Source records
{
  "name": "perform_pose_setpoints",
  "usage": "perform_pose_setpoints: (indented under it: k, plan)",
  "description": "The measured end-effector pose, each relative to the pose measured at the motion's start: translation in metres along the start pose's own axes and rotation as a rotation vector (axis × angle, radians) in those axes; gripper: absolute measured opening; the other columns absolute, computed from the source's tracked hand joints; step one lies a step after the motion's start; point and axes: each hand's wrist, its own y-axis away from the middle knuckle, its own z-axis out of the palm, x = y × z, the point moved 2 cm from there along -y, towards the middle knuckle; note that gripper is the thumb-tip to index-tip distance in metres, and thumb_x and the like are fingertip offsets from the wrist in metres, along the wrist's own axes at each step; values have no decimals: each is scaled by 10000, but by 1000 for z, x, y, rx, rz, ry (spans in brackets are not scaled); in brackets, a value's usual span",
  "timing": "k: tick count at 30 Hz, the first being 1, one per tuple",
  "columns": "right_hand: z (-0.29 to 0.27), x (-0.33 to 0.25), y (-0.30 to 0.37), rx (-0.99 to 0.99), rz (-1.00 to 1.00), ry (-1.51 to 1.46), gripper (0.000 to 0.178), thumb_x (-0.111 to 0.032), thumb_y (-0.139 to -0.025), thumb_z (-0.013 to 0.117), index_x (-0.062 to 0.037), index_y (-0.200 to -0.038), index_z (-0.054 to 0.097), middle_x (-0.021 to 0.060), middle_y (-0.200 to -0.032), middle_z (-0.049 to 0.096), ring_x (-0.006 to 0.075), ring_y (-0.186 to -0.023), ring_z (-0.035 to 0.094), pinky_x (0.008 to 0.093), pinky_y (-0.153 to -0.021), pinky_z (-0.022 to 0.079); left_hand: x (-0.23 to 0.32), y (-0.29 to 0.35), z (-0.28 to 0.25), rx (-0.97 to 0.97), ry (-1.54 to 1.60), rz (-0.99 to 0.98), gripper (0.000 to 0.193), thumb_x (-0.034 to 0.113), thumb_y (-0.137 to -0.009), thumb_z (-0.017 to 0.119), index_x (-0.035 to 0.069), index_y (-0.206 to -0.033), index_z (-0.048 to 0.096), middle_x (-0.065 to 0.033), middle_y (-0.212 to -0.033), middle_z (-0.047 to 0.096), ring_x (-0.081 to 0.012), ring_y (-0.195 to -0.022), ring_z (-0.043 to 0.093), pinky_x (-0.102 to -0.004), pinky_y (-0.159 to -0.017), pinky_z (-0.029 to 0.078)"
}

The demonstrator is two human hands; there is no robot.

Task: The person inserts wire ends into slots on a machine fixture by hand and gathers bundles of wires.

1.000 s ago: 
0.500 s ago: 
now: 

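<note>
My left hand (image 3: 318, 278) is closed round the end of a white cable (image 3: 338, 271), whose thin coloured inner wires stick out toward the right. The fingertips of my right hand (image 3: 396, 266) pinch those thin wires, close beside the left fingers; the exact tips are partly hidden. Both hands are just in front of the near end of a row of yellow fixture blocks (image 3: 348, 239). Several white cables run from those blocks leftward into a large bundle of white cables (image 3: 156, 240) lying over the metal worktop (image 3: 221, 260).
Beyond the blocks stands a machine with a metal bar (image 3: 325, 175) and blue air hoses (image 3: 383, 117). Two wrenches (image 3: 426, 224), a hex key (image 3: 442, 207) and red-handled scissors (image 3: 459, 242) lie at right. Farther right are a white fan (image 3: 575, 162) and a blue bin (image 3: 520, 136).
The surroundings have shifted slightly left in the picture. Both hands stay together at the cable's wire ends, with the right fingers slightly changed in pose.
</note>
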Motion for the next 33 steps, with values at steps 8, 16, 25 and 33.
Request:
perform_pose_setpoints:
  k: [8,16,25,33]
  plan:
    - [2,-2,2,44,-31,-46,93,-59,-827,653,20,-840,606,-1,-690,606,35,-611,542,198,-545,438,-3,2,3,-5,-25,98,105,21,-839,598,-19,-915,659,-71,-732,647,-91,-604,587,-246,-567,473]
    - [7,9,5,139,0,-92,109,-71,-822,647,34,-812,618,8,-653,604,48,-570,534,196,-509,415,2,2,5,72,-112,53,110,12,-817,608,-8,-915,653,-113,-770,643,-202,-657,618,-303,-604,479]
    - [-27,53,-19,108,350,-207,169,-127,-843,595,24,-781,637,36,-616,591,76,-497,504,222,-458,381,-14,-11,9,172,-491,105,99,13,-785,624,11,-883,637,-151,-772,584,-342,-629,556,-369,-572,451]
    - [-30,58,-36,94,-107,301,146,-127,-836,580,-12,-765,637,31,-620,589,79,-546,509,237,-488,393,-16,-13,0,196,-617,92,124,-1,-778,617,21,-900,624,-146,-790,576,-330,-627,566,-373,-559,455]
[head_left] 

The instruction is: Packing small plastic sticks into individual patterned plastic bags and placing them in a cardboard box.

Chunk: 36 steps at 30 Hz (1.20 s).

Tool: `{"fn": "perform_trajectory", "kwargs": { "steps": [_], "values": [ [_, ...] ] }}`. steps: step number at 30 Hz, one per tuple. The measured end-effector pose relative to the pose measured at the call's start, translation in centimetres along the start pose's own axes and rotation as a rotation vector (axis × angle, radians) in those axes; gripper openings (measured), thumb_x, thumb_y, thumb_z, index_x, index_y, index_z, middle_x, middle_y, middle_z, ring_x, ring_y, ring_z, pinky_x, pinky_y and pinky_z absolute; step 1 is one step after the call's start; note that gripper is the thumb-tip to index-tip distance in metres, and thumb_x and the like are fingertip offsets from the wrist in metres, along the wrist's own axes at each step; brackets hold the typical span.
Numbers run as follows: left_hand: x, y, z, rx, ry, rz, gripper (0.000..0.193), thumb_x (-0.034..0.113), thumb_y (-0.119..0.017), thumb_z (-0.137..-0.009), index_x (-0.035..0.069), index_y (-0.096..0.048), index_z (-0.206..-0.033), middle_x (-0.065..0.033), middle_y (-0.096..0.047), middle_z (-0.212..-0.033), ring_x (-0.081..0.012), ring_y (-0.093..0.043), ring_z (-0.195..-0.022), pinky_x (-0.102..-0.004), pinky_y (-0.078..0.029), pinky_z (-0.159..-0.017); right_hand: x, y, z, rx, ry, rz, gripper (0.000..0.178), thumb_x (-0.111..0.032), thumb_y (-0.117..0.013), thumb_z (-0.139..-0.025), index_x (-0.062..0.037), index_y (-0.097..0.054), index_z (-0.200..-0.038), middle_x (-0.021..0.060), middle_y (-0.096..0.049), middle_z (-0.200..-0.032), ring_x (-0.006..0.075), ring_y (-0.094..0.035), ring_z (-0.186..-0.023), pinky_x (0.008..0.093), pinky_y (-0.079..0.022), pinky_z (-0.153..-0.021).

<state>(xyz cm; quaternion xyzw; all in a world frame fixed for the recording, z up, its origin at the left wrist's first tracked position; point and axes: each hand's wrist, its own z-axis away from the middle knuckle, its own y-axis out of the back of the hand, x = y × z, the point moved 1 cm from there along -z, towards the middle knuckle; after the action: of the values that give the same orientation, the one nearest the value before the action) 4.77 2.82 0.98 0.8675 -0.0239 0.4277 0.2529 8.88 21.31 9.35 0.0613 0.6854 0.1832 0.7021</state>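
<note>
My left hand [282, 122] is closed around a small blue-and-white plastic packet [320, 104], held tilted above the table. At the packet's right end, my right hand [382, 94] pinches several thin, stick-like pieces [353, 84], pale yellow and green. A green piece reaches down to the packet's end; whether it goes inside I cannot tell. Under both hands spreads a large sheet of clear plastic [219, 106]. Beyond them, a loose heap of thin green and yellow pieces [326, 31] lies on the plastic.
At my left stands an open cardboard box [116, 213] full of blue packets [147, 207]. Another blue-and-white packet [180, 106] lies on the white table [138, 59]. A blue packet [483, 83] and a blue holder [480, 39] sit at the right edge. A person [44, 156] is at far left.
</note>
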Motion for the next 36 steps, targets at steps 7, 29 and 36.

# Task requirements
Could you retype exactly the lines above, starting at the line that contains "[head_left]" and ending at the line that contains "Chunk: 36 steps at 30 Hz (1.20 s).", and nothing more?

# Written response
[head_left] 

The instruction is: Packing small plastic sticks into individual patterned plastic bags and placing them in a cardboard box.

Chunk: 36 steps at 30 Hz (1.20 s).

No further answer is needed.